The Best 3 Conditioned Games for Squash

Everyone will have their favourite conditioned games, if you’ve spent time trying to improve your game. As a coach, along with solo practice, I can’t recommend conditioned games with another player more highly!

They are such an important part of your progress, but they are so often overlooked.

In this brief article, I’m going to outline the 3 Best Conditioned Games you can play with another person, or two people. I’ll justify why I think they are the best, what coaching elements you can look at in each one, and how you can add 1 or 2 options to each condition to make them EVEN MORE interesting - or to focus on a particular aspect of your game that you’re trying to improve.

In 3rd Place … we have the ‘Alley or Channel Game’

How to get started:

As you can see from the diagram, you are only allowed to play in that alley or channel of the court. You can start by serving normally, or just chucking the ball in from the T.

Coaching benefits:

  1. Great condition to work on your straight line hitting

  2. You can adapt the routine to encourage a good length before attacking short

  3. Length hitting is your brad and butter in squash, without it, you will come unstuck very quickly in a match

Options to add:

  1. You can only play above the service line + if you’re in front of your opponent (closer to the front wall), you can play the ball short. This works on the quality of your length, and your ability to hunt the volley to take the ball in short.

  2. Pressure feed - only one player can play to the front of the court, the other player can play both at the front and the back.

  3. You start with only at the back court, behind the short line, within the alley, and you can both only have 1 shot in front of the short line per rally.

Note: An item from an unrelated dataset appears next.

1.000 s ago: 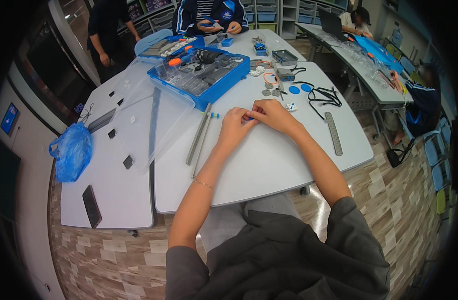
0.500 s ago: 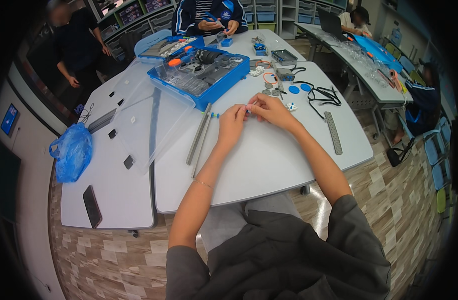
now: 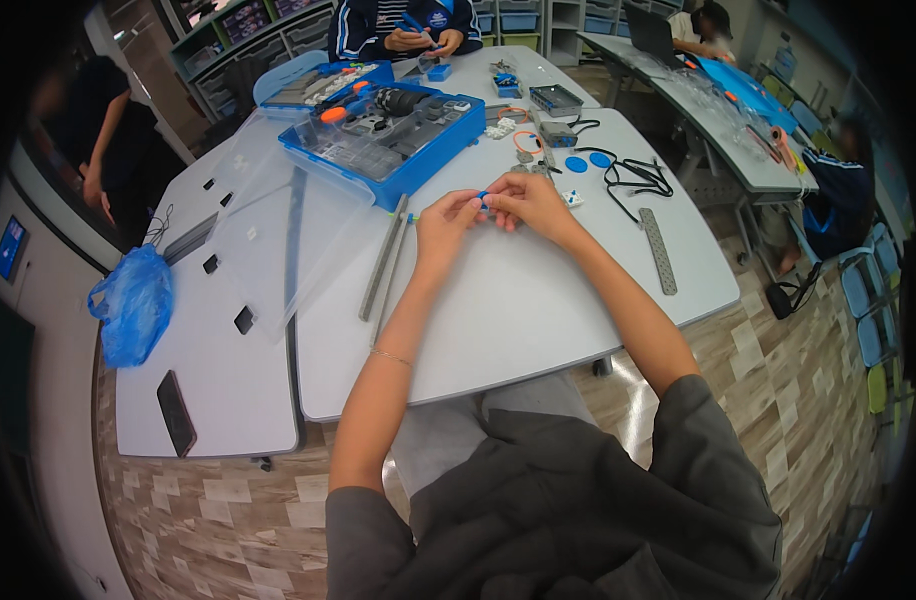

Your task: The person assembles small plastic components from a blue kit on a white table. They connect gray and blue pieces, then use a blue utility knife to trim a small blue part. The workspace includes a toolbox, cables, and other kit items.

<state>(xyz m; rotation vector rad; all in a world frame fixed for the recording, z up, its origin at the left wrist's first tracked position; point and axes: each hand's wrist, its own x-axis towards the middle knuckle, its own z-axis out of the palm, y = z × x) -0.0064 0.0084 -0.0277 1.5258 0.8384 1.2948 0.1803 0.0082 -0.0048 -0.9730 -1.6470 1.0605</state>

In 2nd Place… we have ‘Boast & Drive’

How to get started:

The player at the back, player B in the diagram, starts with a boast. A 2-wall or a 3-wall boast is fine. Then player A, starting from the T (this is very important!), moves in to the front and plays a straight drive. Player B, who has recovered nicely to the T, then moves to the other back corner to return another boast.

Coaching benefits:

  1. This is a great practice for training your movement both at the front and at the back of the court, if you discipline yourself to not ‘cheat’ the routine, by shuffling over to where you know the ball is going to be too early.

  2. At the back - practicing different types of boast, the defensive 3-wall, the attacking 2-wall, or even the nick boast are all good options to try out.

  3. At the front - working on your timing and rotation when getting to the ball and trying to achieve an attacking length.

Options to add:

  1. Give player B at the back the option to straight drive as well as boast. This really puts player A under pressure, as they now need to cover both diagonals, for the boast and the drive. When player B drives, both players swap places, and now player A is at the back with those 2 options.

  2. Give the player at the front the option to straight drop. See how this switches the advantage back to the player at the front, making it a harder decision for the player at the back to boast, knowing they will have to cover the drop shot too.

  3. An advanced option to add would be a straight drop for the player at the back. This would be a fantastic opportunity to focus on those three shots from the back corners, the boast, the drive and the straight drop.

In 1st Place… we have (**drum roll please**) the ‘Back Court Game’

How to get started:

Start with a normal serve from player B, player A has to hit the ball behind the short line (the black line in the diagram). All shots need to bounce behind the short line for this conditioned game.

Coaching benefits:

  1. The return or serve can be practiced in this routine, working on a quality length, or using the high cross-court lob to great effect.

  2. Winning the length battle is crucial to your success as a squash player. This routine isolates the back court, and gives you a great opportunity to achieve height on the front wall to get your opponent behind you and recover to the T.

  3. As you add options, this is where this conditioned game comes into it’s own and is the closest practice to a normal squash match that you can get. Giving the player who has achieved a great length an option to take the ball short is exactly what we want to see in a real game.

Options to add:

  1. Give the player who manages to get in front of their opponent (closer to the front wall) the option to volley straight short.

  2. Add a counter drop in response to the volley straight short shot.

  3. For both players, the first bounce is now allowed in front of the short line, but the second bounce has to be behind the short line. **This is a personal favourite** This condition allows a more attacking style of playing for attacking drives straight & cross-court, and tends to increase the pace of play getting closer to a normal game.

  4. There are also an abundance of additional options you may want to add depending on which area of your game you may want to improve (the cross-court nick, the drop from the back, the attacking boast etc).

To conclude

I hope you enjoy taking these away and giving them a go. I’d be interested to hear of other conditioned games that you think belong in my top 3?